By Juan Cole / Informed Comment

Turkish president Tayyip Erdogan is talking about joining the Shanghai Cooperation Council as a full member as a reaction to his frustrations with the European Union.

Erdogan’s massive crackdown on dissidents after the July 15 failed revolution has led to 110,000 people being fired from their jobs and some 32,000 being jailed. Some of Erdogan’s targets are members of the secretive cult, the Gulen movement. But many or perhaps most are secularists or other regime critics and had nothing to do with the coup.

In short, Erdogan has opportunistically taken advantage of the coup attempt to sideline both his secular and his religious critics.

Erdoganism is similar to Putinism, and just a 21st century version of authoritarian populism. You cow the press, curb social media, and jail or marginalize critics, and reinforce one ethnicity over others. Erdogan bears some responsibility for turning the conflict with the Kurds into a hot war.

The Shanghai Cooperation Council, formed in 1996, consists of Russia and China, as well as the Central Asian countries of Uzbekistan, Kyrgyzstan, Kazakhstan and Tajikistan.

Although Turkey has some commonalities with the SCO nations (three of them speak some form of Turkish) I think Erdogan is bluffing.

His main concern seems to be that the European Union is deeply critical of his dismantling of Turkey’s democracy. They are not simply going to wink at his behaving like a late 1960s Greek general.

In contrast, China has a policy of not intervening in other countries’ domestic affairs. Russia under Putin, in addition, is not exactly a bulwark of democratic freedoms.

But the whole proposition is weird since it ignores a key contradiction. Russia and China vetoed several UN Security Council votes on a no-fly zone for Syria, and Russia is giving air support to the regime of Bashar al-Assad, which Turkey would like to overthrow.

Moreover, Turkish trade with Europe dwarfs its commerce with the SCO by orders of magnitude. Annual Turkey-EU trade is on the order of 140 billion Euros.

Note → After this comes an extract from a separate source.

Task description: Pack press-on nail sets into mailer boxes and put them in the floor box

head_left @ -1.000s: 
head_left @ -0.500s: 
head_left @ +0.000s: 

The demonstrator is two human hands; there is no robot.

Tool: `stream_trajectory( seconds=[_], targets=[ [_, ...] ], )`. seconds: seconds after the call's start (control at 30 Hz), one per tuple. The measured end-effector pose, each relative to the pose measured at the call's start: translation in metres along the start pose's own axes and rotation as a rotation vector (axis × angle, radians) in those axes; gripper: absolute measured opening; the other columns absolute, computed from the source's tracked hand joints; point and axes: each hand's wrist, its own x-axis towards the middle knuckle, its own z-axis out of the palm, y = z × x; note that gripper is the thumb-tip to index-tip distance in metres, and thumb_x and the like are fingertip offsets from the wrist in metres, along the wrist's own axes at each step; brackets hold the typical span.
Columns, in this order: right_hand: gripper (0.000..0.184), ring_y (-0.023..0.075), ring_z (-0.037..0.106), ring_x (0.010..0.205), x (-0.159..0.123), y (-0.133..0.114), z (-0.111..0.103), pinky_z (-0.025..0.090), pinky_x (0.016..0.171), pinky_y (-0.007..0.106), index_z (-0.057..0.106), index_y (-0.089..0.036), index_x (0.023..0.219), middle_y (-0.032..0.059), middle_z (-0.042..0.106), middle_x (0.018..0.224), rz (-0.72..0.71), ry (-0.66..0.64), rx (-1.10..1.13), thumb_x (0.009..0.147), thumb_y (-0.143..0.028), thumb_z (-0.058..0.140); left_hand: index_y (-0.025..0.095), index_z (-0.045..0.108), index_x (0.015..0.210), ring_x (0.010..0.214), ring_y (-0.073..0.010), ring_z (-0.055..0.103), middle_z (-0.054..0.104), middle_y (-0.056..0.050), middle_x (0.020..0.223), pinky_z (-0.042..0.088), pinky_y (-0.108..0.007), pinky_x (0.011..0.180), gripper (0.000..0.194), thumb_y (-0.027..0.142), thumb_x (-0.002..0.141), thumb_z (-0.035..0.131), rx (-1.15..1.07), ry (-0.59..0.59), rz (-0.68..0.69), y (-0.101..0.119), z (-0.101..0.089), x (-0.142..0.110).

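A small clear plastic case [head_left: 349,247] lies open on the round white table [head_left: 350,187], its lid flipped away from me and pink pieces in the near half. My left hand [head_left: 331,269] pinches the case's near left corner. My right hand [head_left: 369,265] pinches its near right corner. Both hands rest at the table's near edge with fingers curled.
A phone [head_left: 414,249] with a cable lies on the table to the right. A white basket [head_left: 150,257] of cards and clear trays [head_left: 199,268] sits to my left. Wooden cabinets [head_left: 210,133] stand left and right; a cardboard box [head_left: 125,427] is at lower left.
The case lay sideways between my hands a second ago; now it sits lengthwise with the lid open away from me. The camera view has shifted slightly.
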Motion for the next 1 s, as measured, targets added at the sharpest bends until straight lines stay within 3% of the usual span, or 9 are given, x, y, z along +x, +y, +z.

The European Union is not only Turkey’s biggest trading partner, Turkey is also in NATO. Can you be in NATO and in the SCO at the same time? I doubt it. The US, France and the UK provide Turkey with highly sophisticated weaponry. Not only would it be difficult and expensive for Turkey to replace the American and EU hardware with Russian and Chinese arms, it is difficult to make a Russian tank talk to an American F-16. Countries have a tendency to do one-stop shopping for arms because of this integration problem.

I don’t think Turkey will attain membership in the EU if it goes on like this (the EU conceives of itself as a union of democracies). But there are advantages to being in the queue for the EU and Erdogan would have to think his nationalism really valuable to sacrifice billions for it.

So, I conclude that this Shanghai CO business is an idle threat on Erdogan’s part, perhaps a way to get the Europeans to be quiet about his human rights abuses.